1. Creative business models
There’s been a paradigm shift to new hybrid business models that rely on infrastructures like curbside pickup and e-commerce operations, says Meghan Cruz, director of grassroots advocacy at the National Retail Federation. Those versions are likely to stay.
2. Investment in digital tools
Technology has become a primary source for many small businesses, says Keith Hall, president and CEO of the National Association for the Self-Employed.
For Keith Wallace, founder of the Wine School of Philadelphia, the pandemic meant shifting his in-person classes online to survive bankruptcy: repurposing his office into a recording studio, turning the main classroom into a video studio and teaching himself how to produce and edit videos. Wallace was able to recoup about 30% of his business income as a result. He’s now working on launching three more online programs nationally and says, “This change is forever.”
3. Reconnecting with the community
Small businesses reinforced their role within communities during COVID-19, says Cruz. She shares the story of Cardsmart Greetings in Buffalo, New York, which closed during the pandemic. Owner Tracey Mangano then organized and ran hand sanitizer distributions instead, showing how small businesses are there “when the communities needed them most.”
4. New opportunities
In 2020, 4.3 million new businesses were formed, according U.S. Census Bureau data.

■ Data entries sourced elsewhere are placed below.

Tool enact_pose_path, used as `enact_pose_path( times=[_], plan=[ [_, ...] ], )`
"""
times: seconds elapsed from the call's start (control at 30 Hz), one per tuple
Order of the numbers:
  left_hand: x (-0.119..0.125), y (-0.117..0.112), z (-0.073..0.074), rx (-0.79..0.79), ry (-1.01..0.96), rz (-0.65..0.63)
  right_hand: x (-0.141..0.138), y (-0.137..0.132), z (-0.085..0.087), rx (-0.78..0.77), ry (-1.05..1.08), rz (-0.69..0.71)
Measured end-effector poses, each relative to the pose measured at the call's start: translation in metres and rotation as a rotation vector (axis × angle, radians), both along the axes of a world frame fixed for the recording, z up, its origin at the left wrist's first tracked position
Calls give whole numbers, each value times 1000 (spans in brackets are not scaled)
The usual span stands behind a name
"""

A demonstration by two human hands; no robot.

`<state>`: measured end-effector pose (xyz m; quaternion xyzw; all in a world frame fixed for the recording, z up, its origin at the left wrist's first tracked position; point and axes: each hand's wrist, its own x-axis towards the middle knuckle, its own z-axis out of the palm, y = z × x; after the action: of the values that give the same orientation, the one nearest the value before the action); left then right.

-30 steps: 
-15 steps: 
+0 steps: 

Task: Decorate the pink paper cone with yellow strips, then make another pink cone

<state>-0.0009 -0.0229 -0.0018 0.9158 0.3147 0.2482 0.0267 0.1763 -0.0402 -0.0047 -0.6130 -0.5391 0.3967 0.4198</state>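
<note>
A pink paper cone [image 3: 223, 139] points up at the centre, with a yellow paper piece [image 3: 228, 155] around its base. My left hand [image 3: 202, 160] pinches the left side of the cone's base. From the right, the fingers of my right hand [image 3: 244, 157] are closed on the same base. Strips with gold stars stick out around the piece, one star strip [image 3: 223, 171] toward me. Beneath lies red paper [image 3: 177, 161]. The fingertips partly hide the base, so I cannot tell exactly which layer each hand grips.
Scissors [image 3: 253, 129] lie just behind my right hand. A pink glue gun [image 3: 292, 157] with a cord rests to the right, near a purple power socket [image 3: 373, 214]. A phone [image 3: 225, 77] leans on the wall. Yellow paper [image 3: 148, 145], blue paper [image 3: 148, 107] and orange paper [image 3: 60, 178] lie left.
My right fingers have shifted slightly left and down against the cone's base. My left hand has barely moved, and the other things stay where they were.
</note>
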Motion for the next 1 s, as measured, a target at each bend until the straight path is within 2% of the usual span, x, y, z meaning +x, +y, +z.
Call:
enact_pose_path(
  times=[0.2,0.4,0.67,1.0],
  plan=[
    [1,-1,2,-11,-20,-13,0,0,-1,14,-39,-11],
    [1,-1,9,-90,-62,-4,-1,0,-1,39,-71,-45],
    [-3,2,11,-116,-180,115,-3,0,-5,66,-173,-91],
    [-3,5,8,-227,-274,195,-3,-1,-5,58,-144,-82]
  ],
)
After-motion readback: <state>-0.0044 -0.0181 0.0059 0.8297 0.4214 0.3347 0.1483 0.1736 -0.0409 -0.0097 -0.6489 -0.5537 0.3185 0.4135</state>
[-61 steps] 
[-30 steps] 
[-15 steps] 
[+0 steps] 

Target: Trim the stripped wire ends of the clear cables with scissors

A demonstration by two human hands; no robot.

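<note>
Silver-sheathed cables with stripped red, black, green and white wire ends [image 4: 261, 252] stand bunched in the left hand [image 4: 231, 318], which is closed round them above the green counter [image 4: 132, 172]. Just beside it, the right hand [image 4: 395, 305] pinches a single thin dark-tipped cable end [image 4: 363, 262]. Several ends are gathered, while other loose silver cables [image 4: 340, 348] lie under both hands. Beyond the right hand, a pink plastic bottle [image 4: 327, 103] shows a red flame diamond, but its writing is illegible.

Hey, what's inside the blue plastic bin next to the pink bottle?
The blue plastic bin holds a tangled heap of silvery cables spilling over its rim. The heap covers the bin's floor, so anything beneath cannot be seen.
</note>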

That’s a 24% increase from 2019.
Hall says, “There’s a fundamental shift … in the demand curve for new small businesses. And I think millions of people are going to benefit from that.”
Along with entrepreneurs, Hall says many laid-off workers became self-employed business owners — assuming work from other small businesses that now had to outsource back-office responsibilities.
Small businesses still face a long road to recovery. It’s not clear how many closed during the pandemic, according to the latest Federal Reserve report. But Hall says if businesses have learned anything, it’s how to be flexible — and that builds resilience.
“If you make it through this, you ask, you learn, you adapt, and I think it only makes you stronger,” she says.